▶ **TASK OBJECTIVE**: For the records below, say how many lines contain the string "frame". Give no other text.

▶ **DATA TO PROCESS**:
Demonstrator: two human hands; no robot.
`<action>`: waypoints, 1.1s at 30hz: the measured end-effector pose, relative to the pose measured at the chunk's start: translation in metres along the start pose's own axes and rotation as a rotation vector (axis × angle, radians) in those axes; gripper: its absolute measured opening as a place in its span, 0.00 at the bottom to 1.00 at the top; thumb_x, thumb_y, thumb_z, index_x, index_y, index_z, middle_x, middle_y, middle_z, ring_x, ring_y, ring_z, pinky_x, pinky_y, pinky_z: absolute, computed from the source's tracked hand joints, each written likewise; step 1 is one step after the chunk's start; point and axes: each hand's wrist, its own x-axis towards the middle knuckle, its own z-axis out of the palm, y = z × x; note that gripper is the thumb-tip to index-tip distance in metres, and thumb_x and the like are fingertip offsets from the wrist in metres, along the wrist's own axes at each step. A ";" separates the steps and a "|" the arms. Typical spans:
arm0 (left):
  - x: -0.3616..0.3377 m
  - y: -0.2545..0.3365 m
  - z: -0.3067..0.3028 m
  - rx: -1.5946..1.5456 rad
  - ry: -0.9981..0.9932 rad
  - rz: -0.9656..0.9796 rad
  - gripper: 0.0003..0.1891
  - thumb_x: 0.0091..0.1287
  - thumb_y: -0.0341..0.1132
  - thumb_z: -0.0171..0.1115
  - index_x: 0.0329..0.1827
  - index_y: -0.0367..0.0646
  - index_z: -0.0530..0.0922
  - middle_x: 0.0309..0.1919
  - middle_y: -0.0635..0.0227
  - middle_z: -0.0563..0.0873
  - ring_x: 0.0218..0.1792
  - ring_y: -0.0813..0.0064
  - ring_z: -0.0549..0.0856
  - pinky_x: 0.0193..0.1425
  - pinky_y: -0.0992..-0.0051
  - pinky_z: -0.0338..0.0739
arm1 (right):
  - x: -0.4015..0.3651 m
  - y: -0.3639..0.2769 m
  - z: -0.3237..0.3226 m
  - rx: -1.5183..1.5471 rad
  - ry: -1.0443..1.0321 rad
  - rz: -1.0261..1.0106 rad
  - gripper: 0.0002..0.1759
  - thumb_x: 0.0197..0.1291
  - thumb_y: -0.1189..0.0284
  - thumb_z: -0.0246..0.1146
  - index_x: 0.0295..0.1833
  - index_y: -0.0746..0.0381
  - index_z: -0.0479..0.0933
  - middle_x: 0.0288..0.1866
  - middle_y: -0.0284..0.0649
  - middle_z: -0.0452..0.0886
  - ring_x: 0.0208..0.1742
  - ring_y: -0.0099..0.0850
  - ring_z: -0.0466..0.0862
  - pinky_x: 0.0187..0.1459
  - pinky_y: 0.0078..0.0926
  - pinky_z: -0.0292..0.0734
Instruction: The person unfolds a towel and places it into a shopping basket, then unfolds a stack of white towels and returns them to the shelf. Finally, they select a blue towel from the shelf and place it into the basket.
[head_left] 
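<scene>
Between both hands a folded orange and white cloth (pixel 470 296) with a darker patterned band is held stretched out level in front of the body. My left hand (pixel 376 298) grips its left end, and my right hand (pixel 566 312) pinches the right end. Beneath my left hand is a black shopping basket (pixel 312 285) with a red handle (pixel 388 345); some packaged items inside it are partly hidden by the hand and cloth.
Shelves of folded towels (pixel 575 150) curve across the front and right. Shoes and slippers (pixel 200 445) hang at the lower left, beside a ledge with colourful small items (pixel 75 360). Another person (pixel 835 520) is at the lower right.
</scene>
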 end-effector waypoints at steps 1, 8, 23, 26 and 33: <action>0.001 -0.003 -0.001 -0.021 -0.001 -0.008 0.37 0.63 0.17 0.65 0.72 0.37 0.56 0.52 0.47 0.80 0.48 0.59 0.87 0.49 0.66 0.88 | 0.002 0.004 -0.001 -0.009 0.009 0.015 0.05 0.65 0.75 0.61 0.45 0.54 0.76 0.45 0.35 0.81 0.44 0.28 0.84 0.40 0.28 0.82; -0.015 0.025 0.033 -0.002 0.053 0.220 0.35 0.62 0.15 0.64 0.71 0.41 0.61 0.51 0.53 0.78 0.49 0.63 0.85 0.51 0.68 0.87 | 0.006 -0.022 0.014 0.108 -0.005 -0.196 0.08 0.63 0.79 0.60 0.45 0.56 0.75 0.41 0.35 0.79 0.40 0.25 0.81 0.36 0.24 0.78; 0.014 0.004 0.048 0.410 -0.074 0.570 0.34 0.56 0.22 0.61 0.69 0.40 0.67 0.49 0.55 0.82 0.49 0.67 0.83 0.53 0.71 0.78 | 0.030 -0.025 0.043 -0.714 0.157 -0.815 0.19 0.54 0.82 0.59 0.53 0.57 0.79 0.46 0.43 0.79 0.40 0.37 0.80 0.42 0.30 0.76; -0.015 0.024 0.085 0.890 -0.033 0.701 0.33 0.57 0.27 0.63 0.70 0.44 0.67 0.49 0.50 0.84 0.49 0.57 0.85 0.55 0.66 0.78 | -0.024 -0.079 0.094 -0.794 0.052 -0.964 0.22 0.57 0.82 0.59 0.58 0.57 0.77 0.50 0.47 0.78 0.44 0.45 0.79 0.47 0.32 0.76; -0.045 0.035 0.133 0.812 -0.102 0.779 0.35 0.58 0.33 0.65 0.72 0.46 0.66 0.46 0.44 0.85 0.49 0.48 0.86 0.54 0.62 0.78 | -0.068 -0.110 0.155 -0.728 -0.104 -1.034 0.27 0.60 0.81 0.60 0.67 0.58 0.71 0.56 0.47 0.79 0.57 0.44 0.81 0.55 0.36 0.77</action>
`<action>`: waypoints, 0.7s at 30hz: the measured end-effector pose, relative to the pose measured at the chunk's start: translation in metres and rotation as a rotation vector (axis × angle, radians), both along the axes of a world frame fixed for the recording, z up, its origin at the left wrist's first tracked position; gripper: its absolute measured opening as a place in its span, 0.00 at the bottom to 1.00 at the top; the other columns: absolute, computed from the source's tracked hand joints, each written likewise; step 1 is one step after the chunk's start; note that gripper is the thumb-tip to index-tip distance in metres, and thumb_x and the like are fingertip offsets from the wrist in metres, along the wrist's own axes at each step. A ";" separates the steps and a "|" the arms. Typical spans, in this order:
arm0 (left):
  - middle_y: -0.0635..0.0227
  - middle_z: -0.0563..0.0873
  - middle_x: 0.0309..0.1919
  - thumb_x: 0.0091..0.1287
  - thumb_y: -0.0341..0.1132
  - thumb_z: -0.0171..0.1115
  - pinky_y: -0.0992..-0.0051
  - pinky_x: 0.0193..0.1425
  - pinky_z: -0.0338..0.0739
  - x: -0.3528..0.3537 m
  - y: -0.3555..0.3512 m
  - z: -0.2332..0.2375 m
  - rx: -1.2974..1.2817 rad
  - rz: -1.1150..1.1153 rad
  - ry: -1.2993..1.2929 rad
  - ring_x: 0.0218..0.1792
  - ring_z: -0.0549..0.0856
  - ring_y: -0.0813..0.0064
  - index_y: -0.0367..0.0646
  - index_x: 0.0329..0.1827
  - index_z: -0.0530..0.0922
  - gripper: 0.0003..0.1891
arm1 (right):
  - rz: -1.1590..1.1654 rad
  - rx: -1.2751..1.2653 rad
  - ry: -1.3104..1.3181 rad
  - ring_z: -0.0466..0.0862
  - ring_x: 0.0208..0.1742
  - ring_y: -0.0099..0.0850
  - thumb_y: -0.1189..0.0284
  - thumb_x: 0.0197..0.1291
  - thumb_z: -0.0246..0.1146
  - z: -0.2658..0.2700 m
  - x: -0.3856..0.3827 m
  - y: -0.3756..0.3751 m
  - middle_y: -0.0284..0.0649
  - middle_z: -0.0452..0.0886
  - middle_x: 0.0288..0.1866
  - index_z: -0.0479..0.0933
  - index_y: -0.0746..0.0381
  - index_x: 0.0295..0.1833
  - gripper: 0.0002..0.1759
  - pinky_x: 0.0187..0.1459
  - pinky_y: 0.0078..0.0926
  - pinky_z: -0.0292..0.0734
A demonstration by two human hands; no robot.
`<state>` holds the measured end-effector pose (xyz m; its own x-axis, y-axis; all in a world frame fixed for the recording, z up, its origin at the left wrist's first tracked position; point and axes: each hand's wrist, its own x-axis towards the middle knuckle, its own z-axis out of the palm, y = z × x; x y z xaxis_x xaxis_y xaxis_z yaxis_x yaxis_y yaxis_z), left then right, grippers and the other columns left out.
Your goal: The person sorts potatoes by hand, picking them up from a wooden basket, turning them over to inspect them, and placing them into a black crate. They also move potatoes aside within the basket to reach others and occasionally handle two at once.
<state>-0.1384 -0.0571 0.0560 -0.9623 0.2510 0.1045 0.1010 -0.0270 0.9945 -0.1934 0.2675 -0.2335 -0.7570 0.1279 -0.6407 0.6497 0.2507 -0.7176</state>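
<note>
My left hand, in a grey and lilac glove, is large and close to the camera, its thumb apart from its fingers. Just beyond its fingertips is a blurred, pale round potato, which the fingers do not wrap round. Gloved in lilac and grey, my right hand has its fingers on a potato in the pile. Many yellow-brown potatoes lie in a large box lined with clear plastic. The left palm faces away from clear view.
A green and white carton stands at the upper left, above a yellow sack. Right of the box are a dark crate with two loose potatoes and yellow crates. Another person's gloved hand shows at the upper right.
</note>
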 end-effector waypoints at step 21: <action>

▶ **RESPONSE BOX**: 2